Weather app a research tool for ‘mesoscale’ meteorology

While mPing helps forecasters understand what’s happening in the air, it’s being used to study how surface transportation can be optimized during inclement weather. This is a snowblower at Boston Logan Airport. (Public domain photo by MassDOT)
While mPing helps forecasters understand what’s happening in the air, it’s being used to study how surface transportation can be optimized during inclement weather. This is a snowblower at Boston Logan Airport. (Public domain photo by MassDOT)

A weather app called mPing allows the National Weather Service to use realtime information from the public to fine-tune its forecasts.

The scientist who invented it is pretty excited. Besides helping make better forecasts, mPing also is a sophisticated research tool.

I didn’t ask for Kim Elmore’s business card, because there is no way it could fit in my wallet.

Kim Elmore (photo courtesy National Severe Storms Labratory)
Kim Elmore (photo courtesy National Severe Storms Labratory)

“I am a research scientist 3 with the Cooperative Institute for Mesoscale Meteorological Studies at the University of Oklahoma, and work at the National Severe Storms Laboratory.”

Mesoscale meteorology — I think — is what you see when you visit a city in the Lower 48 states and turn on the local news, weather, and sports.

The weather person stands in front of a map of the city and the surrounding counties and tells you what it going to be like tomorrow.

Meteorologists classify their science on spatial and time scales. Mesoscale is what people relate to the most.

“Mesoscale is about on the order of a day in time, and about on the order of a state — kind of a plains state like Iowa — in size.”

Six years ago Elmore was part of a working group at the National Severe Storms Laboratory tasked with improving the algorithm used by a new weather radar that could not just see storms, but could also identify what was falling — rain, hail, ice pellets, and so on.

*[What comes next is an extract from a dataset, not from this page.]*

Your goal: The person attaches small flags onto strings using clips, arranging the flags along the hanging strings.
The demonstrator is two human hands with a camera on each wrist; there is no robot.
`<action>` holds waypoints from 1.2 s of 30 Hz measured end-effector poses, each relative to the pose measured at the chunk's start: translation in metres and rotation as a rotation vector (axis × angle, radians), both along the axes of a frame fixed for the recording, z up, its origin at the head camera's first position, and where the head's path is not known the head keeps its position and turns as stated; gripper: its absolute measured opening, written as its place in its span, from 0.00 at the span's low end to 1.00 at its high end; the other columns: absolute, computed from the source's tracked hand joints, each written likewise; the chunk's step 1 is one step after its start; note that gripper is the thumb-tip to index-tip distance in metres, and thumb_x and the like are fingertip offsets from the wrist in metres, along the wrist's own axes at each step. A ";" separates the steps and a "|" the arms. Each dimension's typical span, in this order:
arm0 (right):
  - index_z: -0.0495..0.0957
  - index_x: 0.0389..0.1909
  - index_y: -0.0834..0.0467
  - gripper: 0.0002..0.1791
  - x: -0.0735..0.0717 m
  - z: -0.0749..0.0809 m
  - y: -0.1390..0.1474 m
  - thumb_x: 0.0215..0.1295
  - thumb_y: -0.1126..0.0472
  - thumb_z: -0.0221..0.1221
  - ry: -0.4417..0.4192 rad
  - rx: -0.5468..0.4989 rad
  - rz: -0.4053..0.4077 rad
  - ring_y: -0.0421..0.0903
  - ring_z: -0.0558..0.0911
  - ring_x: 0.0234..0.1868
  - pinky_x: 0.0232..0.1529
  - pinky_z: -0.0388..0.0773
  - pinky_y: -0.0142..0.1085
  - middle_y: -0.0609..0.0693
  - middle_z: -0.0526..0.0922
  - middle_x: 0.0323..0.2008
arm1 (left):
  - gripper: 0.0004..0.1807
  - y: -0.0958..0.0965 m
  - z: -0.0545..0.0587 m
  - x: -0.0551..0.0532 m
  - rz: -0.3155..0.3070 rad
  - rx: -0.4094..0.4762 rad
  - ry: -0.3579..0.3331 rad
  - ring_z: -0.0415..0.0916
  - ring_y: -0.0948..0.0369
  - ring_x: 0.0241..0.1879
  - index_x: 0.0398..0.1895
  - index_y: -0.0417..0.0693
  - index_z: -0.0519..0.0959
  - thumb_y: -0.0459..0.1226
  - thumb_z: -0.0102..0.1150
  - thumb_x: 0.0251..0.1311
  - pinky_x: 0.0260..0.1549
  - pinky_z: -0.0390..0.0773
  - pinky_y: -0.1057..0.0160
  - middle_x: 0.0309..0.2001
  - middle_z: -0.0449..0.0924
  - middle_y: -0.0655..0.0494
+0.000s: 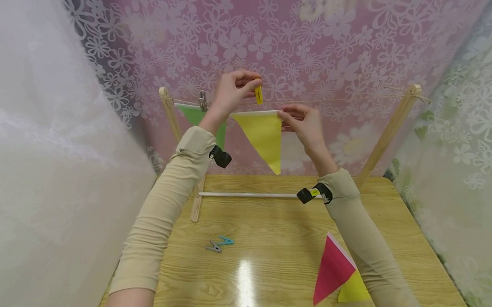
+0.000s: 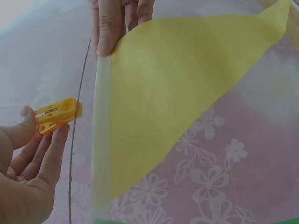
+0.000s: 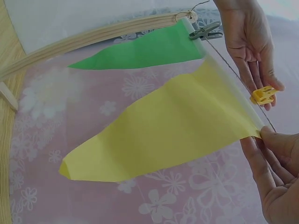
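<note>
My left hand (image 1: 233, 91) pinches a yellow clothespin (image 1: 258, 91) between thumb and fingers, just above the white top edge of a yellow pennant. In the left wrist view the clothespin's tip overlaps the string (image 2: 80, 84). My right hand (image 1: 306, 124) grips the right top corner of the yellow pennant (image 1: 263, 135), whose point hangs down. To the left, a green pennant (image 3: 149, 49) hangs from the string under a grey clothespin (image 3: 205, 31); my left forearm partly covers it in the head view.
Wooden posts stand at left (image 1: 170, 113) and right (image 1: 387, 135), string tied between them. A white rod (image 1: 247, 195) runs low between them. On the table (image 1: 273, 243) lie a blue clothespin (image 1: 226, 240), a grey clothespin (image 1: 213, 247), a red pennant (image 1: 333, 270) and another yellow pennant (image 1: 352, 290).
</note>
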State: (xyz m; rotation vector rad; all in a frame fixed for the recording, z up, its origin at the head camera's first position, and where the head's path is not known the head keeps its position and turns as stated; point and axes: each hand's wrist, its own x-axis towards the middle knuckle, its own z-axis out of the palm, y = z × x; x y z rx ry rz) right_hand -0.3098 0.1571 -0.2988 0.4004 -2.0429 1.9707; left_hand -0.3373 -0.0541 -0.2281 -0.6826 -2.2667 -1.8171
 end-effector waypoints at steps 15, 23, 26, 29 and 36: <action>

The lab was already using a web page, where people could log on and report a weather observation, but it was tedious to submit a form every time. That’s when the seeds of mPing were sown.

“Somebody said, ‘You know there should be an app for that. And we thought for a minute and said, Yeah, well we don’t do apps here. We do numerical modeling and programming for simulating thunderstorms and cyclones and weather and all kinds of things. But we don’t do apps.’”

But grad students do apps.

Not much later, Elmore ran into a student, Zac Flammig in The Flying Cow, the lab’s cafeteria, who showed him a weather app he had designed for light plane pilots.

Elmore pitched the working group’s app idea to him, and mPing “was released into the wild,” as Elmore puts it, a few months later in December 2012.

Why is a weather app designed to improve radar such a great thing?

Basically, mPing is a source of a huge amount of data.

Prior to its release, the National Weather Service had about 3,000 automated weather stations.

Currently, MPing has 50,000 users and climbing, providing instantaneous weather observations from anywhere there’s a cell signal.

Elmore said companies such as Fedex and UPS are using the app to estimate travel times in and out of certain airports.

He himself is working on a grant from Purdue University — also studying ways to optimize the delivery of goods depending on weather conditions.

Other developers have tapped into mPing data for aviation software.

“It’s got all kinds of uses, and I’m sure there are tons of things people are using it for I’ve never even thought of.”

And while you wouldn’t necessarily think it’s a good idea to adapt delivery schedules — or a flight — based on weather observations from the public, Elmore says the data — all of which is anonymous, even to the lab — is surprisingly good.

Anonymity is part of the reason why mPing is trustworthy.

“Because the users are unknown to each other, we don’t believe they can affect each other’s observations. Somebody can’t say, I think it’s snow. Oh, you think it’s snow? Okay, I guess so. They have to determine this on their own. So each observation — when we talk about statistics — is what we call truly independent.”

But somebody’s always going to deviate, or just get it wrong, and mPing accounts for that possibility.

Elmore says that mPing cross-validates reports, and only identifies weather conditions that also have been reported by a large percentage of other users in an area.

So mPing, an innocuous app dreamed up in the cafeteria of the National Severe Storms Laboratory, is really quite the boon for mesoscale meteorology.

And if you’re wondering if I asked Elmore the obvious question, I did.

KCAW – Is there a guy across the hall who studies micrometeorology?

Elmore – There isn’t a guy across the hall who studies micrometeorology, but there is a guy upstairs who studies it.

The micrometeorologist upstairs specializes in the “planetary boundary layer,” Elmore said, and they don’t have an app for that — yet.